CaptainHook is designed to be hosted either as a separate ASP.NET application (although the only thing from the ASP.NET stack it uses is the IHttpHandler interface, it’s still technically an ASP.NET application) or as part of another ASP.NET web site/application.

Hosting as a separate ASP.NET application

After successfully compiling CaptainHook, copy the contents of the Web/ directory to a directory on your web server which will serve as the root folder of the application. You need to copy the entire App_Data and bin directories and the Global.asax and web.config files – copying of the .cs files is not necessary. After the copy s done, follow the configuration instructions below.

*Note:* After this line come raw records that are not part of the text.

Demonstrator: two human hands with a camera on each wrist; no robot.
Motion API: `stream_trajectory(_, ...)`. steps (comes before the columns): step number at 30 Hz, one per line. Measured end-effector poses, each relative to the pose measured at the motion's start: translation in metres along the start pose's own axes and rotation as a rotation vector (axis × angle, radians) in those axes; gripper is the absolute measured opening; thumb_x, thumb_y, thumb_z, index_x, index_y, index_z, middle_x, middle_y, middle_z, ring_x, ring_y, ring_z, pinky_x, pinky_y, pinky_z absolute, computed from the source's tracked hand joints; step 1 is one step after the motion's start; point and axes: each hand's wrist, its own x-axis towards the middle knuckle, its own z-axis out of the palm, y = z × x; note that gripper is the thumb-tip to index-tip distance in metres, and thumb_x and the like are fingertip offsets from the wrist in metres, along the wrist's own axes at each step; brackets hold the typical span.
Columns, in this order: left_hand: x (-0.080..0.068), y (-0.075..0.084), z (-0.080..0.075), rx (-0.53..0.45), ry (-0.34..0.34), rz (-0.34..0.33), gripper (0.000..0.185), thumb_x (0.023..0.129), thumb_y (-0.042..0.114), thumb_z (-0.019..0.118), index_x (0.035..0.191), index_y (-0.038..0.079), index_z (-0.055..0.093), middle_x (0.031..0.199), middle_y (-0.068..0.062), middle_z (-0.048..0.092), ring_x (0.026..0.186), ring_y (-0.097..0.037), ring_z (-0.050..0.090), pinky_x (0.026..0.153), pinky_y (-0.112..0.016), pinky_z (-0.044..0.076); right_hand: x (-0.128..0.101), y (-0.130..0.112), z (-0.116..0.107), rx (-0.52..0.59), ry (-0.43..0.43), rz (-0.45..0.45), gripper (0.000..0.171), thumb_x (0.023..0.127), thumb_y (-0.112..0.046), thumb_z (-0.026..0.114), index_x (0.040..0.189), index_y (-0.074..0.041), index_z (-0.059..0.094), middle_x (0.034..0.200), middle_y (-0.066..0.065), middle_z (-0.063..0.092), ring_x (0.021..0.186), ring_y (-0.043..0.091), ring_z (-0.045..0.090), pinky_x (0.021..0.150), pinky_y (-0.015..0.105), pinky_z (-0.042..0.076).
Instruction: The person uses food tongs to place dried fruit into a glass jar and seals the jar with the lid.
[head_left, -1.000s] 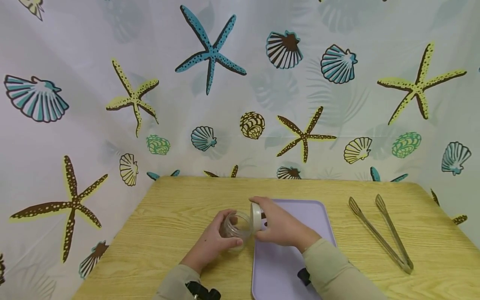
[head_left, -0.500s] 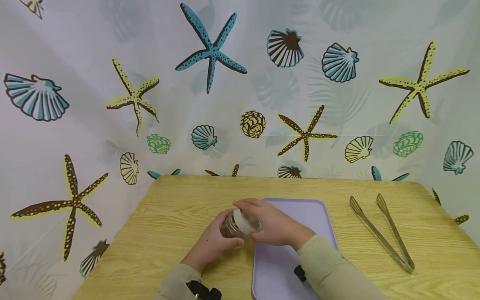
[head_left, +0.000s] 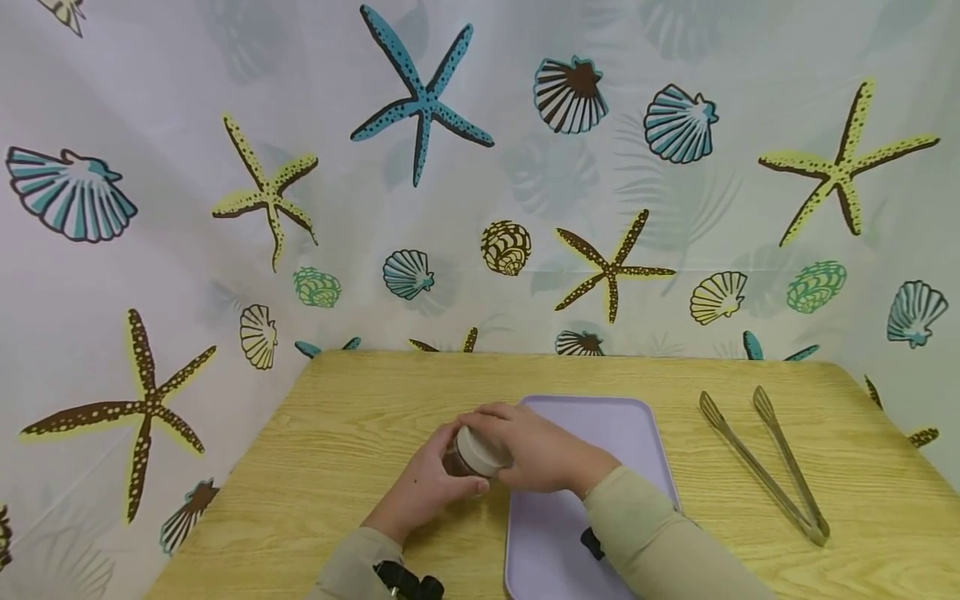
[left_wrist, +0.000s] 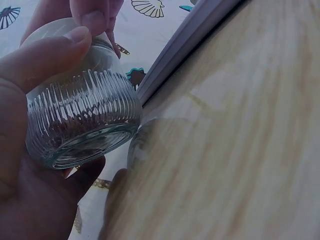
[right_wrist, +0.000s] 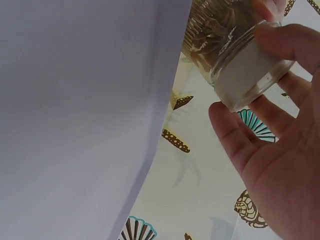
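My left hand (head_left: 423,483) grips a ribbed clear glass jar (left_wrist: 85,107), thumb on the near side and fingers around the far side. Brownish tones show through the glass. A whitish round lid (head_left: 482,452) sits over the jar's mouth, held by my right hand (head_left: 540,450) with thumb and fingers curled around its edge. Tilted toward the right, the jar is held close over the table by the tray's left edge. In the right wrist view, the fingertips (right_wrist: 220,110) of my right hand spread around the lid's rim. Part of the jar is hidden behind both hands.
A lilac tray (head_left: 558,533) lies under my right forearm. Farther right, metal tongs (head_left: 780,467) rest spread on the wooden table (head_left: 360,400). A curtain (head_left: 465,183) printed with starfish and shells hangs behind and at both sides.
My right hand has moved left and brought the lid from beside the open jar onto its mouth. My left hand has stayed about where it was, holding the jar.
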Motion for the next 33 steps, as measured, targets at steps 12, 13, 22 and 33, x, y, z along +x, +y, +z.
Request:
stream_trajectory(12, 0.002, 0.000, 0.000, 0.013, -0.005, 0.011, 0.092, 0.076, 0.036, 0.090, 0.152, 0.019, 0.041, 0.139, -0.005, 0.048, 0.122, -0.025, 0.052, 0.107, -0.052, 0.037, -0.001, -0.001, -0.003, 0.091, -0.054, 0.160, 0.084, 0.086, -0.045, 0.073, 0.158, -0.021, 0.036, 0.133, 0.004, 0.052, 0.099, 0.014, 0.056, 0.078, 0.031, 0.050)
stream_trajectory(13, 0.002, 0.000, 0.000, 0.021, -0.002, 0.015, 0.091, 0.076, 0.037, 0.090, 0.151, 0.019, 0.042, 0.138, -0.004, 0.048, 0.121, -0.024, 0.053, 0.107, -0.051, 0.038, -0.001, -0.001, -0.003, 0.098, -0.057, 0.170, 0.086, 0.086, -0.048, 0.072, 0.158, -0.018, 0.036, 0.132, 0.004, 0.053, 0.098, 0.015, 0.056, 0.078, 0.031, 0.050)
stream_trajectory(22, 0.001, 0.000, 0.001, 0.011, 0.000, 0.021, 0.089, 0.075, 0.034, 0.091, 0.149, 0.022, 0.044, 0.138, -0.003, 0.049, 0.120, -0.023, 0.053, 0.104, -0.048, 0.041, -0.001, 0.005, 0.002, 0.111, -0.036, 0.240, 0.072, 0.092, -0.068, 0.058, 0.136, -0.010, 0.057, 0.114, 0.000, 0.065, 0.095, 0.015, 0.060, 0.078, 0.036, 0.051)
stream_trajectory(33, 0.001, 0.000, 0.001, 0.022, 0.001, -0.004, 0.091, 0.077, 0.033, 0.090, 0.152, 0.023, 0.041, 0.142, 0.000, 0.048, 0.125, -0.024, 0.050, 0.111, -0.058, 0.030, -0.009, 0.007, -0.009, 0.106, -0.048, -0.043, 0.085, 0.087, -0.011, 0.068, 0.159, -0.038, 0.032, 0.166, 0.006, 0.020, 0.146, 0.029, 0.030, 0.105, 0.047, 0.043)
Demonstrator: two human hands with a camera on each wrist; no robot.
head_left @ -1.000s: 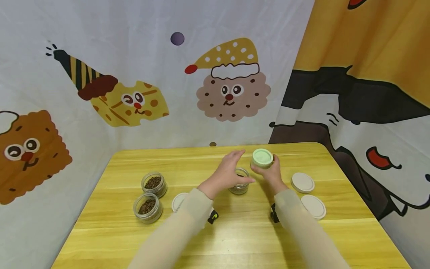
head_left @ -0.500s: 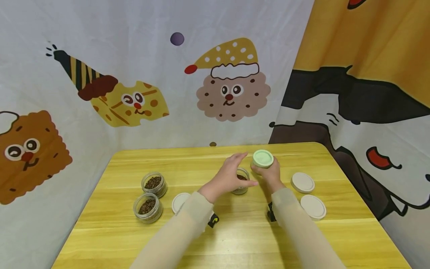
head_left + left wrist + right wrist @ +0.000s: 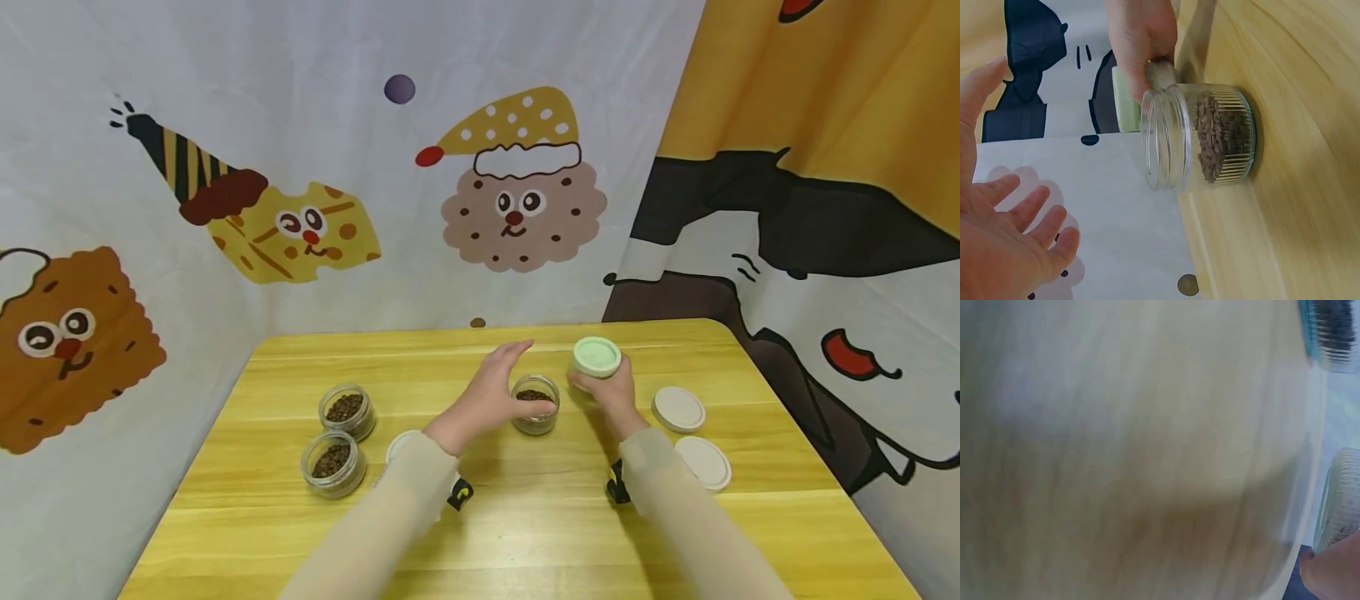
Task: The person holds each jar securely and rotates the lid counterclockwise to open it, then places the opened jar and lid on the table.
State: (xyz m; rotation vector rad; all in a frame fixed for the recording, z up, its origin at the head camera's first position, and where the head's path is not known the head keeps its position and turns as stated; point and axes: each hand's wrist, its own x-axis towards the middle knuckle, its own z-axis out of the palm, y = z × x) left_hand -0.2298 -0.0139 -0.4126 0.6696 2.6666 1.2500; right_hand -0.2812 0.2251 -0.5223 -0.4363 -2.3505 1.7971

Hosting as part of another ASP.NET web site/application

Copy contents of the App_Data directory to your ASP.NET application’s App_Data directory, repeat the same with the contents of the bin directory, putting all the files in it in the bin directory of your application.

If your application already has Global.asax you will most likely need to modify its code behind or the Global.asax file directly (if it contains source code) by copying the code in the Application_Start method from the CaptainHook’s Global.asax.cs to your application’s Application_Start method. If your application uses code-behind compilation model (that is, its source files are compiled to an assembly in the bin/ directory as opposed to model in which your *.as?x files contain the CodeFile attribute) you need to recompile it with CaptainHook’s code in place.

DO NOT copy CaptainHook’s web.config file to your application’s root directory!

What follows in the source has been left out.